Word for word, copy the entire listing.

== Segment start ==

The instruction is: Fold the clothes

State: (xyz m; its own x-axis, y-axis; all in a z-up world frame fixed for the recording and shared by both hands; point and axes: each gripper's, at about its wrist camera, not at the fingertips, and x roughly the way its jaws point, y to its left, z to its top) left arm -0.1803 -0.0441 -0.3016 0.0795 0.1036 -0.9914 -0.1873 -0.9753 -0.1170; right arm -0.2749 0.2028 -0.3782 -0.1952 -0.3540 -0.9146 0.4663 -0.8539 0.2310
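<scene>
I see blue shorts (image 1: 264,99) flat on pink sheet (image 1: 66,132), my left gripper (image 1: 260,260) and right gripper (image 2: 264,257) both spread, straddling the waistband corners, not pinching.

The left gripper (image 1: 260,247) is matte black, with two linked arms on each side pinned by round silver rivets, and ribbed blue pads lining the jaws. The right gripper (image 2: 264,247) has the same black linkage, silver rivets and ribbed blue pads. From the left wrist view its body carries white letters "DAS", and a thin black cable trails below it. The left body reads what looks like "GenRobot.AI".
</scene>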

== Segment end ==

ANSWER BOX.
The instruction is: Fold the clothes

State: (xyz m; its own x-axis, y-axis; all in a z-up world frame fixed for the recording and shared by both hands; point and axes: each gripper's, at about its wrist camera, not at the fingertips, and x roughly the way its jaws point, y to its left, z to its top) left arm -0.1803 -0.0441 -0.3016 0.0795 0.1036 -0.9914 -0.1873 -0.9753 -0.1170; right arm -0.2749 0.2028 -0.3782 -0.1952 -0.3540 -0.9146 0.4663 -0.8539 0.2310
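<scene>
I see blue shorts (image 1: 264,99) flat on pink sheet (image 1: 66,132), my left gripper (image 1: 260,260) and right gripper (image 2: 264,257) both spread, straddling the waistband corners, not pinching.

The left gripper (image 1: 260,247) is matte black, with two linked arms on each side pinned by round silver rivets, and ribbed blue pads lining the jaws. The right gripper (image 2: 264,247) has the same black linkage, silver rivets and ribbed blue pads. From the left wrist view its body carries white letters "DAS", and a thin black cable trails below it. The left body reads what looks like "GenRobot.AI".
</scene>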

The required output is complete.